Dataset records START

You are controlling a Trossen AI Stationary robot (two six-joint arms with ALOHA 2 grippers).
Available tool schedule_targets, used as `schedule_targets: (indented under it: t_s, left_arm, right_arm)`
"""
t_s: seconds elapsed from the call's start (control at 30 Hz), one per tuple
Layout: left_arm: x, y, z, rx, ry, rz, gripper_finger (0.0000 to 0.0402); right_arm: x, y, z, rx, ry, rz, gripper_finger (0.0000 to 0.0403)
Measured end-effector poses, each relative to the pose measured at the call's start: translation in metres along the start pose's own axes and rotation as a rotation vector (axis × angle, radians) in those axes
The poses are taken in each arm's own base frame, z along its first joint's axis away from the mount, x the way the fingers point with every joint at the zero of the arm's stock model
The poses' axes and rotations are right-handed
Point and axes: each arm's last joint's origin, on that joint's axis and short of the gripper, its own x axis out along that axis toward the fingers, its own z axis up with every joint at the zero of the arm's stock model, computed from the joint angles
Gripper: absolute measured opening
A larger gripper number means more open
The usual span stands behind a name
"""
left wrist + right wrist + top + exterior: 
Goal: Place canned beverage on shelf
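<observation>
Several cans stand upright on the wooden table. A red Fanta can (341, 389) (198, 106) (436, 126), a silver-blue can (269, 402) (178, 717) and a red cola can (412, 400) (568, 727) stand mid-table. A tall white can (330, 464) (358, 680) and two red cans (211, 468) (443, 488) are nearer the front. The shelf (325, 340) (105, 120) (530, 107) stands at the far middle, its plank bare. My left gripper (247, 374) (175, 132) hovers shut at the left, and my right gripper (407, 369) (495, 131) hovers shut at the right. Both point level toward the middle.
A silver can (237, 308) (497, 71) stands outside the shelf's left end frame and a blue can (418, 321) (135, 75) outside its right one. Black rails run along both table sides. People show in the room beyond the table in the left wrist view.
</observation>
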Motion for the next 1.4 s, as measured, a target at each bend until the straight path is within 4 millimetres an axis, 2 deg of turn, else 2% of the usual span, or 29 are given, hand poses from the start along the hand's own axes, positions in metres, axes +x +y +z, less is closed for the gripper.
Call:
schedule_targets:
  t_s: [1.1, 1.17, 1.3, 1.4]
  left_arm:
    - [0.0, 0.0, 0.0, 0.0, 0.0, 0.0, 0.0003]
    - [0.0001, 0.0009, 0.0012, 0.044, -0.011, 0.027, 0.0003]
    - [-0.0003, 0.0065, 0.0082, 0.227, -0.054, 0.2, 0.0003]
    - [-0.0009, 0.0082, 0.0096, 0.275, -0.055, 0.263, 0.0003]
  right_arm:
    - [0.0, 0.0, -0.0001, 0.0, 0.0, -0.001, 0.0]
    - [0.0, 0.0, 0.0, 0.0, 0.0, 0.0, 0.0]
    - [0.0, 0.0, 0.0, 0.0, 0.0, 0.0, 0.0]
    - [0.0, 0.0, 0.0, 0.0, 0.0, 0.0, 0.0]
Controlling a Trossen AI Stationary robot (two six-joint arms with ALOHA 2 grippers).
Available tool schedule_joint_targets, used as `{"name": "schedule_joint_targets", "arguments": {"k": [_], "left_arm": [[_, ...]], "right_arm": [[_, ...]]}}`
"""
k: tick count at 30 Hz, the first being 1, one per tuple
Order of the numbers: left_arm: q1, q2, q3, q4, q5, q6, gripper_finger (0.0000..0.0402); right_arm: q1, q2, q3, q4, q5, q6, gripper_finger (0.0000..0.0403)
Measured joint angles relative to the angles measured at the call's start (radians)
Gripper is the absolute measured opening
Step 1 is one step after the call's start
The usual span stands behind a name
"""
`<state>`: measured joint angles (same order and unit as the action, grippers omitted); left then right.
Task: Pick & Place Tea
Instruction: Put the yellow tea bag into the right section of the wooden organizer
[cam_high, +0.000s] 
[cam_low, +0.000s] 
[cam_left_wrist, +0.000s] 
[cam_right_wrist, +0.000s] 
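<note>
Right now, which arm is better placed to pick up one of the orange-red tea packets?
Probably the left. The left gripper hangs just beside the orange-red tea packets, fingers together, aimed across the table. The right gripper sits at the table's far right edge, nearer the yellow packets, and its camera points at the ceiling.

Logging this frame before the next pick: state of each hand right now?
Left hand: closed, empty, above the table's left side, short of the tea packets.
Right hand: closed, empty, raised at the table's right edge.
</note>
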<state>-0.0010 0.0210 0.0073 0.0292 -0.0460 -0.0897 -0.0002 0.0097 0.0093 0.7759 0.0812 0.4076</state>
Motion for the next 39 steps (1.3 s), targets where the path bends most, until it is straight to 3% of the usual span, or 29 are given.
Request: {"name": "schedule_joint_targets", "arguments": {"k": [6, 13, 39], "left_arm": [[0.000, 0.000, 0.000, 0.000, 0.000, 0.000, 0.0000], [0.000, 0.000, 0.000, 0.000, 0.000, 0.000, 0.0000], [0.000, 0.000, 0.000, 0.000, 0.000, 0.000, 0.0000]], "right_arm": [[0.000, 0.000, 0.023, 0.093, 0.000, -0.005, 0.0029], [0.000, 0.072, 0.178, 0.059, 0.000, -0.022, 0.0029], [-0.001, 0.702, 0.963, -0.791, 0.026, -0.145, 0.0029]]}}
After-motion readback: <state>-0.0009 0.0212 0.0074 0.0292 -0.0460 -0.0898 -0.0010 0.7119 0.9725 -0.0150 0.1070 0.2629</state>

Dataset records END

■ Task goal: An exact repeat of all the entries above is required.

■ Output of the task:
You are controlling a Trossen AI Stationary robot (two six-joint arms with ALOHA 2 grippers).
Available tool schedule_targets, used as `schedule_targets: (indented under it: t_s, left_arm, right_arm)`
"""
t_s: seconds elapsed from the call's start (control at 30 Hz), one per tuple
Layout: left_arm: x, y, z, rx, ry, rz, gripper_finger (0.0000 to 0.0402); right_arm: x, y, z, rx, ry, rz, gripper_finger (0.0000 to 0.0403)
Measured end-effector poses, each relative to the pose measured at the call's start: translation in metres along the start pose's own axes and rotation as a rotation vector (axis × angle, radians) in those axes
The poses are taken in each arm's own base frame, z along its first joint's axis away from the mount, x the way the fingers point with every joint at the zero of the arm's stock model
The poses' axes and rotations are right-handed
Point and axes: each arm's last joint's origin, on that joint's axis and short of the gripper, its own x axis out along that axis toward the fingers, its own z axis up with every joint at the zero of the arm's stock model, computed from the joint angles
Gripper: absolute measured opening
A larger gripper number means more open
The usual span stands behind a name
"""
left wrist + right wrist + top + exterior: 
Goal: Place canned beverage on shelf
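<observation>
Several cans stand upright on the wooden table. A red Fanta can (341, 389) (198, 106) (436, 126), a silver-blue can (269, 402) (178, 717) and a red cola can (412, 400) (568, 727) stand mid-table. A tall white can (330, 464) (358, 680) and two red cans (211, 468) (443, 488) are nearer the front. The shelf (325, 340) (105, 120) (530, 107) stands at the far middle, its plank bare. My left gripper (247, 374) (175, 132) hovers shut at the left, and my right gripper (407, 369) (495, 131) hovers shut at the right. Both point level toward the middle.
A silver can (237, 308) (497, 71) stands outside the shelf's left end frame and a blue can (418, 321) (135, 75) outside its right one. Black rails run along both table sides. People show in the room beyond the table in the left wrist view.
</observation>
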Motion for the next 1.4 s, as measured, a target at each bend until the straight path is within 4 millimetres an axis, 2 deg of turn, else 2% of the usual span, or 29 are given, hand poses from the start along the hand's own axes, positions in metres, axes +x +y +z, less is closed for the gripper.
Call:
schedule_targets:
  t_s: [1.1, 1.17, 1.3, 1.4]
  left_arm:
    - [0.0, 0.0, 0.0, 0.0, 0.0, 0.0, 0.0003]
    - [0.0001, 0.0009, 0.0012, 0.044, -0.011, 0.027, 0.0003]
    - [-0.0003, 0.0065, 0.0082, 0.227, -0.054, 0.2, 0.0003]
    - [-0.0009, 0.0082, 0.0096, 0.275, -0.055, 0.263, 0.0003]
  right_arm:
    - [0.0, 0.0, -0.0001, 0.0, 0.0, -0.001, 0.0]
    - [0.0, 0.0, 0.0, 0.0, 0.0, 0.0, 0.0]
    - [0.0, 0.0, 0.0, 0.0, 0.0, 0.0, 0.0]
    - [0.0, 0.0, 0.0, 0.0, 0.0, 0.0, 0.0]
Controlling a Trossen AI Stationary robot (two six-joint arms with ALOHA 2 grippers).
Available tool schedule_joint_targets, used as `{"name": "schedule_joint_targets", "arguments": {"k": [_], "left_arm": [[_, ...]], "right_arm": [[_, ...]]}}`
"""
k: tick count at 30 Hz, the first being 1, one per tuple
Order of the numbers: left_arm: q1, q2, q3, q4, q5, q6, gripper_finger (0.0000..0.0402); right_arm: q1, q2, q3, q4, q5, q6, gripper_finger (0.0000..0.0403)
Measured joint angles relative to the angles measured at the call's start (radians)
Gripper is the absolute measured opening
Step 1 is one step after the call's start
The usual span stands behind a name
"""
`<state>`: measured joint angles (same order and unit as the action, grippers omitted); left then right.
Task: Pick & Place Tea
Instruction: Put the yellow tea bag into the right section of the wooden organizer
[cam_high, +0.000s] 
[cam_low, +0.000s] 
[cam_left_wrist, +0.000s] 
[cam_right_wrist, +0.000s] 
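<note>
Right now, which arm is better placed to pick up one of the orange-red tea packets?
Probably the left. The left gripper hangs just beside the orange-red tea packets, fingers together, aimed across the table. The right gripper sits at the table's far right edge, nearer the yellow packets, and its camera points at the ceiling.

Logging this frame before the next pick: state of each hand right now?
Left hand: closed, empty, above the table's left side, short of the tea packets.
Right hand: closed, empty, raised at the table's right edge.
</note>
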<state>-0.0010 0.0210 0.0073 0.0292 -0.0460 -0.0897 -0.0002 0.0097 0.0093 0.7759 0.0812 0.4076</state>
Motion for the next 39 steps (1.3 s), targets where the path bends most, until it is straight to 3% of the usual span, or 29 are given.
Request: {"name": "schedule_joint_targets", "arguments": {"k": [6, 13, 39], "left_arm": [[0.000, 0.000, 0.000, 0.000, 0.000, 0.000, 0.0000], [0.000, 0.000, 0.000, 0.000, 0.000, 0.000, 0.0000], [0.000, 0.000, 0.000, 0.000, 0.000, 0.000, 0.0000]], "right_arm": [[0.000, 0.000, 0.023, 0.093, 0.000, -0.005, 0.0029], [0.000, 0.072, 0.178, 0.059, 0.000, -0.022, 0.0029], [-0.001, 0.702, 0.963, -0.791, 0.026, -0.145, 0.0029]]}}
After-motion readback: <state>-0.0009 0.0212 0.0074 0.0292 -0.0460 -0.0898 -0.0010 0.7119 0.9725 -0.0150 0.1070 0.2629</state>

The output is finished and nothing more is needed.